## WHAT YOU NEED TO DO
Every line below should be duplicated exactly.

## TASK INPUTS
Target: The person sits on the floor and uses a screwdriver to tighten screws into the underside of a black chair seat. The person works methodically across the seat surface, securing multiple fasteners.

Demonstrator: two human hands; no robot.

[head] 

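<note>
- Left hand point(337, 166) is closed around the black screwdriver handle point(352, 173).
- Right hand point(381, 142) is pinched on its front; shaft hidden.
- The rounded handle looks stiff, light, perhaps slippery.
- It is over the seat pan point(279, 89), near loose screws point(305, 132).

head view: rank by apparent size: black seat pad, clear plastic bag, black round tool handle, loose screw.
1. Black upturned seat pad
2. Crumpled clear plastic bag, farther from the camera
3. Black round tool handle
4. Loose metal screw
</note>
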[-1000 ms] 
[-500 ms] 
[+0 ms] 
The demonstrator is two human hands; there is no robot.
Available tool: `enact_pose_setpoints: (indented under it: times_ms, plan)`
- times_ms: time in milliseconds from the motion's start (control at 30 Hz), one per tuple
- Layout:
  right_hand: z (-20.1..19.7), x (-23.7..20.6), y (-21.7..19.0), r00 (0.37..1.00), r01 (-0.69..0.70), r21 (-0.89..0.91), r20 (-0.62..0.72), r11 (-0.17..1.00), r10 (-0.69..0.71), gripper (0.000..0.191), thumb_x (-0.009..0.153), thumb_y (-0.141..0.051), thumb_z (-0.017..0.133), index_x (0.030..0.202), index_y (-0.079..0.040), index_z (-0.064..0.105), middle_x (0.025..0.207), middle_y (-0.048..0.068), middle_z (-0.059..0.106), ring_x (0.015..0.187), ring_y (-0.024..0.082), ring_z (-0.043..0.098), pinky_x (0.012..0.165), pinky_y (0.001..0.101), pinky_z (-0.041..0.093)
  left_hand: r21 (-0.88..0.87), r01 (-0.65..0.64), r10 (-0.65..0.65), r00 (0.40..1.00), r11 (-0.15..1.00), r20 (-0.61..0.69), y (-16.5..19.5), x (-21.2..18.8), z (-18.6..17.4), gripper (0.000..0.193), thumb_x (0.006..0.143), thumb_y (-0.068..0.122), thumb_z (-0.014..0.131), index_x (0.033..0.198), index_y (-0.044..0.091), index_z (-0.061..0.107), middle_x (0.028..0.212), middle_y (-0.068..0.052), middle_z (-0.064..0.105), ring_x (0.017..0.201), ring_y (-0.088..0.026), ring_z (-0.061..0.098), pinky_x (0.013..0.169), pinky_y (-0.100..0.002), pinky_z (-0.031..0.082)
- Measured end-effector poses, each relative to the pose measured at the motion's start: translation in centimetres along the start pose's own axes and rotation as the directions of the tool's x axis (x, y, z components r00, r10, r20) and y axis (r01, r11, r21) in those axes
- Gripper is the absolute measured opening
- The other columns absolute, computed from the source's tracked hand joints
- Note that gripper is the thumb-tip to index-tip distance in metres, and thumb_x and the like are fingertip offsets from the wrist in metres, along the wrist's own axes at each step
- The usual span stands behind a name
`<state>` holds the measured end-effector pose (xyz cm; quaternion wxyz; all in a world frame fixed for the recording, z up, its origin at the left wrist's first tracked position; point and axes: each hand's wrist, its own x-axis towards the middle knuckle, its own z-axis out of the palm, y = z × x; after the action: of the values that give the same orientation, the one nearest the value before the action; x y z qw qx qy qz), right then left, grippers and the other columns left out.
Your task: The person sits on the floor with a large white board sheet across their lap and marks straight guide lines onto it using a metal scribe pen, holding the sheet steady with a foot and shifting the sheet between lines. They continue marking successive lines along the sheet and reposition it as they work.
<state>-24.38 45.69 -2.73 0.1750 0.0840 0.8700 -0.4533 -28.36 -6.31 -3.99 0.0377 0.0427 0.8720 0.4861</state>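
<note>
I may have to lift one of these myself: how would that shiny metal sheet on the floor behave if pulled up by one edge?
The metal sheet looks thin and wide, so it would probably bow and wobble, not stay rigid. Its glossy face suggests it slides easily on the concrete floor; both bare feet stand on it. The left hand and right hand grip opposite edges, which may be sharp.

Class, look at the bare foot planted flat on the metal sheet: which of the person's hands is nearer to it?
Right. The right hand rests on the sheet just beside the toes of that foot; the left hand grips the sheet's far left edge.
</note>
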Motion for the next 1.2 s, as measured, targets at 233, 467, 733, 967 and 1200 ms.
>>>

## WRITTEN ANSWER
Target: The person sits on the floor and uses a screwdriver to tighten screws into the underside of a black chair seat. The person works methodically across the seat surface, securing multiple fasteners.

Demonstrator: two human hands; no robot.

[head] 

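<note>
- Left hand point(337, 166) is closed around the black screwdriver handle point(352, 173).
- Right hand point(381, 142) is pinched on its front; shaft hidden.
- The rounded handle looks stiff, light, perhaps slippery.
- It is over the seat pan point(279, 89), near loose screws point(305, 132).

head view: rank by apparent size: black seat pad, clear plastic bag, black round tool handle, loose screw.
1. Black upturned seat pad
2. Crumpled clear plastic bag, farther from the camera
3. Black round tool handle
4. Loose metal screw
</note>
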[-1000 ms] 
[-500 ms] 
[+0 ms] 
The demonstrator is two human hands; there is no robot.
Available tool: `enact_pose_setpoints: (indented under it: times_ms, plan)`
- times_ms: time in milliseconds from the motion's start (control at 30 Hz), one per tuple
- Layout:
  right_hand: z (-20.1..19.7), x (-23.7..20.6), y (-21.7..19.0), r00 (0.37..1.00), r01 (-0.69..0.70), r21 (-0.89..0.91), r20 (-0.62..0.72), r11 (-0.17..1.00), r10 (-0.69..0.71), gripper (0.000..0.191), thumb_x (-0.009..0.153), thumb_y (-0.141..0.051), thumb_z (-0.017..0.133), index_x (0.030..0.202), index_y (-0.079..0.040), index_z (-0.064..0.105), middle_x (0.025..0.207), middle_y (-0.048..0.068), middle_z (-0.059..0.106), ring_x (0.015..0.187), ring_y (-0.024..0.082), ring_z (-0.043..0.098), pinky_x (0.012..0.165), pinky_y (0.001..0.101), pinky_z (-0.041..0.093)
  left_hand: r21 (-0.88..0.87), r01 (-0.65..0.64), r10 (-0.65..0.65), r00 (0.40..1.00), r11 (-0.15..1.00), r20 (-0.61..0.69), y (-16.5..19.5), x (-21.2..18.8), z (-18.6..17.4), gripper (0.000..0.193), thumb_x (0.006..0.143), thumb_y (-0.068..0.122), thumb_z (-0.014..0.131), index_x (0.033..0.198), index_y (-0.044..0.091), index_z (-0.061..0.107), middle_x (0.028..0.212), middle_y (-0.068..0.052), middle_z (-0.064..0.105), ring_x (0.017..0.201), ring_y (-0.088..0.026), ring_z (-0.061..0.098), pinky_x (0.013..0.169), pinky_y (-0.100..0.002), pinky_z (-0.031..0.082)
- Measured end-effector poses, each relative to the pose measured at the motion's start: translation in centimetres along the start pose's own axes and rotation as the directions of the tool's x axis (x, y, z components r00, r10, r20) and y axis (r01, r11, r21) in those axes
- Gripper is the absolute measured opening
- The other columns absolute, computed from the source's tracked hand joints
- Note that gripper is the thumb-tip to index-tip distance in metres, and thumb_x and the like are fingertip offsets from the wrist in metres, along the wrist's own axes at each step
- The usual span stands behind a name
`<state>` holds the measured end-effector pose (xyz cm; quaternion wxyz; all in a world frame fixed for the recording, z up, its origin at the left wrist's first tracked position; point and axes: each hand's wrist, its own x-axis towards the middle knuckle, its own z-axis out of the palm, y = z × x; after the action: of the values that give the same orientation, the one nearest the value before the action; x y z qw qx qy qz), right then left, grippers and the other columns left out.
Your task: The person sits on the floor with a large white board sheet across their lap and marks straight guide lines onto it using a metal scribe pen, holding the sheet steady with a foot and shifting the sheet between lines. They continue marking successive lines along the sheet and reposition it as they work.
<state>-24.38 45.69 -2.73 0.1750 0.0840 0.8700 -0.4533 -28.36 -6.31 -3.99 0.0377 0.0427 0.8720 0.4861</state>
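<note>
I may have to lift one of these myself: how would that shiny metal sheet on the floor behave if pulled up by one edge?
The metal sheet looks thin and wide, so it would probably bow and wobble, not stay rigid. Its glossy face suggests it slides easily on the concrete floor; both bare feet stand on it. The left hand and right hand grip opposite edges, which may be sharp.

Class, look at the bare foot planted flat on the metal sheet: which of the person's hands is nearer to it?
Right. The right hand rests on the sheet just beside the toes of that foot; the left hand grips the sheet's far left edge.
</note>
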Motion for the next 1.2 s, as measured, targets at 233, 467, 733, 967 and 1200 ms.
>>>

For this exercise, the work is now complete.